Loin de résoudre le problème de la dette souveraine de la Grèce, l’accord de Bruxelles va rendre la vie encore plus dure au peuple et aux travailleurs grecs qui ont déjà subi un premier plan d’austérité et qui s’apprêtent à en subir les effets désastreux d’un deuxième avec à la clé une réduction dramatique de leur niveau de vie. Le plan d’austérité préparé par le gouvernement Papandréou pour obtenir les fonds promis par l’Europe et le FMI va frapper encore plus durement non seulement tous les Grecs sans exception avec l’augmentation de la TVA mais aussi les petites et les moyennes entreprises qui contribuent pour une grande part au PIB du pays, mais aussi les retraités et les jeunes contraints à l’émigration à la recherche du travail dans d’autres régions du monde et qui vont devenir comme la jeunesse espagnole, une jeunesse sans avenir. Contrairement aux sirènes de la propagande capitaliste, les travailleurs grecs ne sont pas trop payés et ils sont plus « paresseux » que les autres travailleurs européens puisqu’un travailleur grec a travaillé en moyenne en 2009 2161 heures par an contre 1382 heures en Allemagne et la productivité du travailleur grec par heure de travail a augmenté de 26,3% contre 11,6% en Allemagne.
 
Aujourd’hui, ce n’est pas l’économie grecque qui est en crise, mais toutes les économies de la zone euro et bien au-delà de l’Europe, puisque les Etats-Unis se trouvent depuis le mois de mai en cessation de paiement après avoir atteint le plafond de sa dette de 14,3 milliards de dollars et le débat fait actuellement rage entre le parti unique à deux têtes, Républicains et démocrates pour éviter purement et simplement la faillite du gouvernement américain dont la datte est fixée pour le 2 août.
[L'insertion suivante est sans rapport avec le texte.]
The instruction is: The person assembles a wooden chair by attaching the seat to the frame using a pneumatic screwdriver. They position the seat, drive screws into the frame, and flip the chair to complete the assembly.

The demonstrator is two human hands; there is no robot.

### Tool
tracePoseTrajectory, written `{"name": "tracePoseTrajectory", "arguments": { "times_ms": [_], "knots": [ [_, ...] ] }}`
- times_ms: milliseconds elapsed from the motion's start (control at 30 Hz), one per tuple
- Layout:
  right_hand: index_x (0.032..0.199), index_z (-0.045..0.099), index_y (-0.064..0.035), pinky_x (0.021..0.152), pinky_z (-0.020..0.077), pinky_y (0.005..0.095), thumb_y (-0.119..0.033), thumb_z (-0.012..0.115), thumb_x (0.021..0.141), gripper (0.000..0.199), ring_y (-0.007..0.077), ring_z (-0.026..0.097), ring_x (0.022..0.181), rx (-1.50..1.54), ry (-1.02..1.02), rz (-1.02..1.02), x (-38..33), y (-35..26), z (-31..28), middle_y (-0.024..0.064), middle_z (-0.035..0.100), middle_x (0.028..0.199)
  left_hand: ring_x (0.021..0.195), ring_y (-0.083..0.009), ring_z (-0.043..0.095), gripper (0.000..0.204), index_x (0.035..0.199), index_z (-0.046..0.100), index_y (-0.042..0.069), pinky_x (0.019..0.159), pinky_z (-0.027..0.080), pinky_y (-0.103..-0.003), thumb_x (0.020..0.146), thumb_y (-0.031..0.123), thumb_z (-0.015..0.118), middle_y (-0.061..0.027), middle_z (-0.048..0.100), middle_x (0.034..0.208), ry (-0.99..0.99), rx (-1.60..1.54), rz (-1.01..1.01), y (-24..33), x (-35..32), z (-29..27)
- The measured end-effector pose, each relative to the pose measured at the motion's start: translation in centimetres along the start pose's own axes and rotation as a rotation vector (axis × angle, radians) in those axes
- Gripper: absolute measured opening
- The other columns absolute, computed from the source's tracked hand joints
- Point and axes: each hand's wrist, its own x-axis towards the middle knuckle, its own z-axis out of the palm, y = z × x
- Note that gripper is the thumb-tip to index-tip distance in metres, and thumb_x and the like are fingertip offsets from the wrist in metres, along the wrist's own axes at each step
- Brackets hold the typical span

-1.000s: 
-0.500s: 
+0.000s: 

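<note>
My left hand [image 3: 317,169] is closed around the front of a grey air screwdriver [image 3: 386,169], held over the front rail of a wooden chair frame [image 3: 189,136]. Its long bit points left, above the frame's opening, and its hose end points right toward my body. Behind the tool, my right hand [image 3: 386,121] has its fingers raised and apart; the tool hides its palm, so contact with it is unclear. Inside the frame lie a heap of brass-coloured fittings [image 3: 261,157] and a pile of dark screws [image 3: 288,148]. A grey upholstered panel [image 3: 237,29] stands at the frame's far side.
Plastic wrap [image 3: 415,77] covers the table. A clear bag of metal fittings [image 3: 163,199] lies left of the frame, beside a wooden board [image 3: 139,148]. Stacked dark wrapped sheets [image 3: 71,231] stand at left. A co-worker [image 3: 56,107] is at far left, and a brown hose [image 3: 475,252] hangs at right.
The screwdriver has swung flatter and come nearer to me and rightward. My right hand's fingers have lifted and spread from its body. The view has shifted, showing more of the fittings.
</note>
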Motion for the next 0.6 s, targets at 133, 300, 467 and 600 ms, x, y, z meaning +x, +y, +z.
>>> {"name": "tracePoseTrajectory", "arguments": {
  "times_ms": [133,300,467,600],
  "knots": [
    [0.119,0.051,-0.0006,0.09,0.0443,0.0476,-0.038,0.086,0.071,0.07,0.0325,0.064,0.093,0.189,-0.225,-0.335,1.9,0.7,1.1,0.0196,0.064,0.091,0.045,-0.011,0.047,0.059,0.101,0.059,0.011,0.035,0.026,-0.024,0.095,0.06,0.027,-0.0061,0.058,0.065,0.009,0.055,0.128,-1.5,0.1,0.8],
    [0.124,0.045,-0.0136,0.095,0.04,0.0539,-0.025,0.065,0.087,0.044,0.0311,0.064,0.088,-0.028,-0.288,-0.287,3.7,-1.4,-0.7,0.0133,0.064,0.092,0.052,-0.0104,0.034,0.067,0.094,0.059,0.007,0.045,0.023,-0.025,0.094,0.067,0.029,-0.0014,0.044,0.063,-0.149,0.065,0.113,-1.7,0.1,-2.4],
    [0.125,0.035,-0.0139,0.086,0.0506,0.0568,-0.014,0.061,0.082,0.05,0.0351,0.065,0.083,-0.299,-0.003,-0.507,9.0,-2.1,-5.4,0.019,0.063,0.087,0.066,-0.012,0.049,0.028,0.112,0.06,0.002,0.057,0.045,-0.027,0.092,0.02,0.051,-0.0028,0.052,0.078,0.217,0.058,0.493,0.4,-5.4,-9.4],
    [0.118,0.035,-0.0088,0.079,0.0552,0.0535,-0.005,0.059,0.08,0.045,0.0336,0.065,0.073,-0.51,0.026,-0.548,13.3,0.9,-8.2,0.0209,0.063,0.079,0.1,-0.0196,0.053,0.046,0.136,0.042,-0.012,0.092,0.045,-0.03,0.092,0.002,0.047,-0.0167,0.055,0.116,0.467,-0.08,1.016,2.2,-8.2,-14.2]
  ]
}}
Cette crise est au fond moins une crise d’argent et de liquidités qu'une crise de croissance et de reproduction élargie du système capitaliste. Ceux qui ont crié victoire un peu vite à Bruxelles après l’accord sur un deuxième plan d’aide à la Grèce savent que la crise qui frappe cette dernière n’est seulement une crise spécifique à un seul pays ou à un ensemble de pays de la zone euro mais une crise structurelle et généralisée frappant toutes les économies capitalistes. Même avec tous ces milliards, les résultats sont plus qu’hypothétiques, car, d’après des analyses et des projections futuristes, si un miracle il y a, « le miracle grec » ne produira ses effets que dans sept ou dans dix ans, mais d’ici là, on peut se demander si le peuple travailleur de ce pays va avoir de la patience pour s’échiner et de se courber devant les pilleurs et non pas les bailleurs de fonds de son pays.    
 
L’accord de Bruxelles sur la Grèce n’est pas vraiment destiné à sauver la Grèce d’une faillite annoncée ou à désamorcer une crise passagère et conjoncturelle mais à empêcher en réalité la déconfiture pure et simple de la zone euro. Car il faut savoir que la déconfiture de la zone euro va produire un séisme d'une magnitude jamais égalée entraînant l’effondrement du système bancaire à cause de la perte de confiance entre les banquiers eux-mêmes qui refuseront de se prêter l’argent l’un à l’autre. Cette annonce tapageuse autour de l’accord de Bruxelles sur la dette grecque vise en réalité à conjurer la peur non seulement de la faillite de la Grèce et de la zone euro mais même encore au-delà, la dislocation de l’Union Européenne. Il est notoirement connu que l’injection des liquidités dans les circuits économiques est une solution de facilité qui, n’en déplaise aux thuriféraires du Keynésianisme, n’est autre chose qu’un ersatz; l’injection des liquidités vise tout simplement à gagner du temps et ce n’est pas en gagnant du temps que l’on résoudra les crises.
 
FAOUZI ELMIR
 
Mots-clés : Grèce, dette, Europe, crise, économie.